§ Task item
Would you return every line of the listing below that has "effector" in it?

§ Input data
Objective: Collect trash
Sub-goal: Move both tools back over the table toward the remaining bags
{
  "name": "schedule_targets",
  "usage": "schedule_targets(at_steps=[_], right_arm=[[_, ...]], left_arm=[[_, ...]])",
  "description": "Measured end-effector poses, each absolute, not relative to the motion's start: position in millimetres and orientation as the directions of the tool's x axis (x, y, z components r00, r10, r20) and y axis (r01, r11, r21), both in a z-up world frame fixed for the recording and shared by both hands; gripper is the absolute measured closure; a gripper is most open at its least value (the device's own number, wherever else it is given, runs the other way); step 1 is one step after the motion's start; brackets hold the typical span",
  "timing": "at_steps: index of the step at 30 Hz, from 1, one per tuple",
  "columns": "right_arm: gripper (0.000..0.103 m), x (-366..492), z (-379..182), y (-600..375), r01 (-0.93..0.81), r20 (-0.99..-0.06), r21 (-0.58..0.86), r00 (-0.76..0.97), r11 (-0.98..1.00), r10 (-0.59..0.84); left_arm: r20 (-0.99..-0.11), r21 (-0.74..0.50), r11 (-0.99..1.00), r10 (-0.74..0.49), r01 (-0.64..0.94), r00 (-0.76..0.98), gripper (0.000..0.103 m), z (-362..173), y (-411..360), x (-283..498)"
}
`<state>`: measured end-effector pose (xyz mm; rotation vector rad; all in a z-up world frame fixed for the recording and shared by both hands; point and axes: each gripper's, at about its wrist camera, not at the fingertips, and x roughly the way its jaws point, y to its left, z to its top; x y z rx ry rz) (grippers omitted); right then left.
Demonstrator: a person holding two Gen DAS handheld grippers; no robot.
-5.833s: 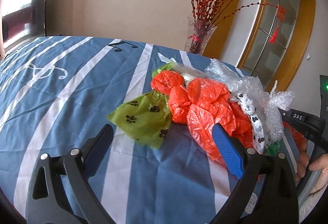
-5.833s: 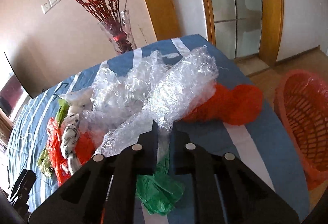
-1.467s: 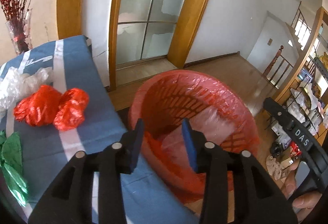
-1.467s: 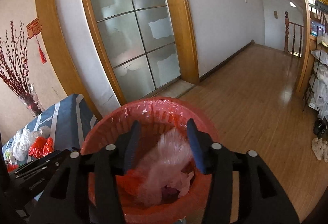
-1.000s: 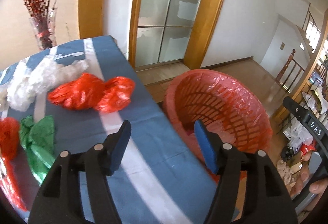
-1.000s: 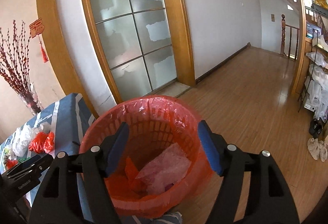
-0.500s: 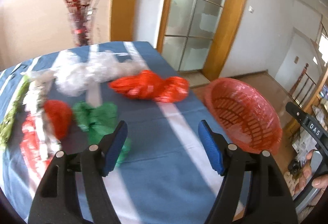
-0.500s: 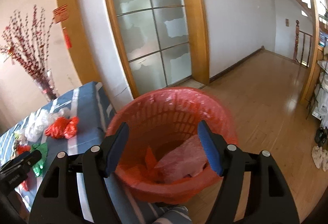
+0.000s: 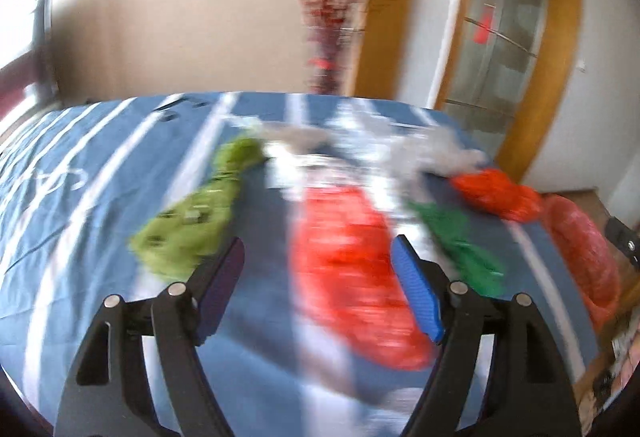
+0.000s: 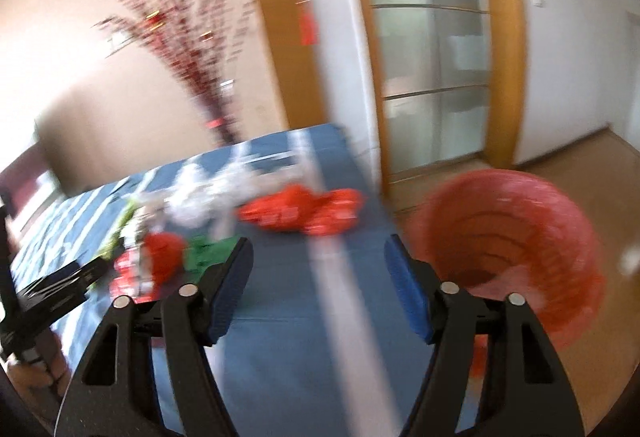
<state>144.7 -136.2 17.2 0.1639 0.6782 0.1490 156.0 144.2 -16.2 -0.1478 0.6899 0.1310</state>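
Both views are blurred by motion. My left gripper (image 9: 318, 259) hangs over the blue striped tablecloth (image 9: 100, 173), its jaws opening with nothing between them. Just beyond it lies a red plastic bag (image 9: 348, 269), with an olive-green bag (image 9: 192, 233) to the left and a dark green bag (image 9: 460, 237) to the right. Farther back are clear plastic wrap (image 9: 420, 149) and an orange-red bag (image 9: 496, 193). My right gripper (image 10: 318, 261) is over the table's right end, its jaws closing on nothing. The red basket (image 10: 512, 229) stands off the table's edge to its right.
A vase of red branches (image 10: 216, 109) stands at the table's far edge. Behind it are glass doors in a wooden frame (image 10: 432, 57), with wooden floor (image 10: 580, 157) beyond the basket. A hand (image 10: 40, 369) holds the left gripper's body (image 10: 60, 277).
Both views have swung left, away from the basket and toward the table. The trash pile now fills the left view, and the basket has slid to the right in both. The left jaws stand wider.
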Motion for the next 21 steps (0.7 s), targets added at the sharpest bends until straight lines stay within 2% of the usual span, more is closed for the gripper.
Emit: schedule_targets(at_steps=[7,14,18,20,21], right_arm=[[0.063,162,10,-53,-0.256,-0.634,0.235,0.691,0.938,0.348],[0.072,188,-5,5,-0.336,-0.669,0.301,0.593,0.893,0.449],[0.077,195,-16,27,-0.363,-0.695,0.281,0.561,0.888,0.449],[0.082,198,-23,32,-0.371,-0.709,0.269,0.548,0.889,0.444],[0.089,199,-26,34,-0.377,-0.718,0.258,0.542,0.89,0.438]], left_arm=[[-0.665,-0.104,0.946,0.164,-0.308,0.728,0.029,-29,218,161],[-0.681,-0.106,0.929,0.193,-0.356,0.707,0.029,-36,248,170],[-0.69,-0.097,0.93,0.194,-0.355,0.697,0.029,-38,255,180],[-0.695,-0.096,0.931,0.19,-0.351,0.693,0.029,-40,255,184],[-0.7,-0.096,0.932,0.186,-0.349,0.69,0.029,-41,255,187]])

§ Result of the task
  "description": "Measured end-effector poses, each absolute, not relative to the motion's start: position in millimetres and orientation as the directions of the tool's x axis (x, y, z components r00, r10, r20) and y axis (r01, r11, r21), both in a z-up world frame fixed for the recording and shared by both hands; gripper is the absolute measured closure; a gripper is most open at its least value (the device's own number, wherever else it is given, runs the other way); step 1 is one step after the motion's start; brackets hold the typical span",
`<state>`: measured end-effector pose (xyz mm; rotation vector rad; all in a z-up world frame fixed for the recording and shared by both hands; point and axes: each gripper's, at about its wrist camera, not at the fingertips, and x roughly the way its jaws point, y to its left, z to its top; x y z rx ry rz) (grippers omitted); right then left.

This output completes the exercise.